_Source material_

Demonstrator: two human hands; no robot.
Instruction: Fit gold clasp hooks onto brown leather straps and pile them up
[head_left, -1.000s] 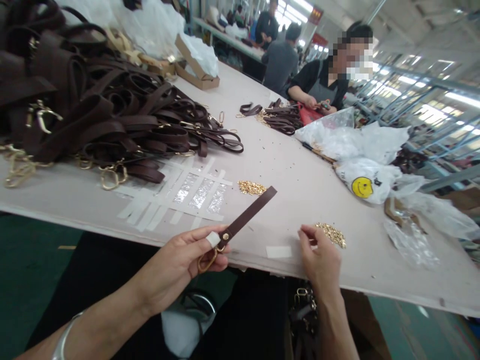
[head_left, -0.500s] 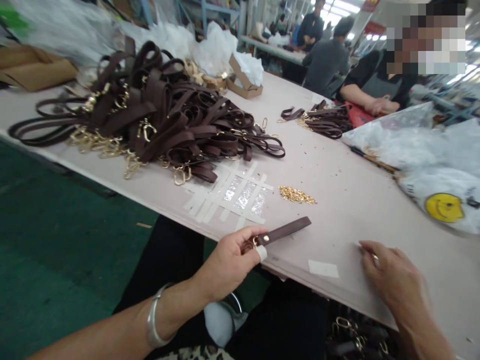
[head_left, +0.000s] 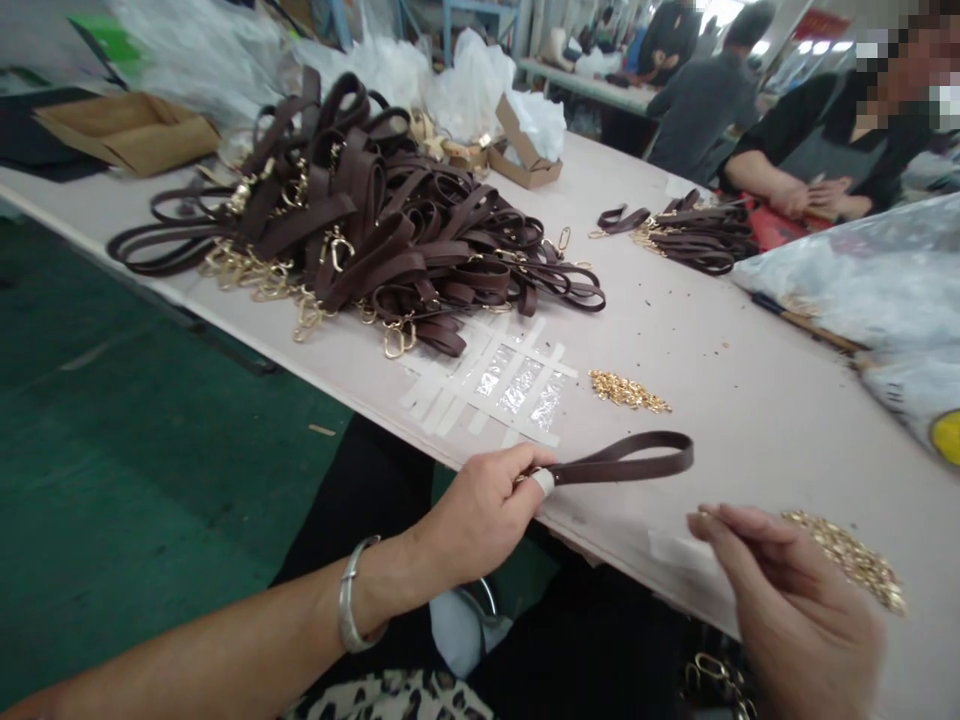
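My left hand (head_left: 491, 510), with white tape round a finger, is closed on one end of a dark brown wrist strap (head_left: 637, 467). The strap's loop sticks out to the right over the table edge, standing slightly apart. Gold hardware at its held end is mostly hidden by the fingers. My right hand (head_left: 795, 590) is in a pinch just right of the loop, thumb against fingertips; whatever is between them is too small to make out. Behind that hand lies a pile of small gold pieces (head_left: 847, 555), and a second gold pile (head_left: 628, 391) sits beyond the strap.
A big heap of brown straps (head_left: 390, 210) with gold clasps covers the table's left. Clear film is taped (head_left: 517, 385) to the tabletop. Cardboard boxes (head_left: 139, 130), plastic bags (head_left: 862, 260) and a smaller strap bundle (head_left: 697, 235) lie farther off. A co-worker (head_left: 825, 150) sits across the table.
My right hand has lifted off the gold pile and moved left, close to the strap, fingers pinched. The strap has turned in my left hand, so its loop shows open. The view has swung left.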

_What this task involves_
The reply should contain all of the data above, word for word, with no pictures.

_Finished task_
Demonstrator: two human hands; no robot.
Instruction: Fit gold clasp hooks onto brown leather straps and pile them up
[head_left, -1.000s] 
[head_left, -0.500s] 
[head_left, +0.000s] 
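My left hand (head_left: 491, 510), with white tape round a finger, is closed on one end of a dark brown wrist strap (head_left: 637, 467). The strap's loop sticks out to the right over the table edge, standing slightly apart. Gold hardware at its held end is mostly hidden by the fingers. My right hand (head_left: 795, 590) is in a pinch just right of the loop, thumb against fingertips; whatever is between them is too small to make out. Behind that hand lies a pile of small gold pieces (head_left: 847, 555), and a second gold pile (head_left: 628, 391) sits beyond the strap.
A big heap of brown straps (head_left: 390, 210) with gold clasps covers the table's left. Clear film is taped (head_left: 517, 385) to the tabletop. Cardboard boxes (head_left: 139, 130), plastic bags (head_left: 862, 260) and a smaller strap bundle (head_left: 697, 235) lie farther off. A co-worker (head_left: 825, 150) sits across the table.
My right hand has lifted off the gold pile and moved left, close to the strap, fingers pinched. The strap has turned in my left hand, so its loop shows open. The view has swung left.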

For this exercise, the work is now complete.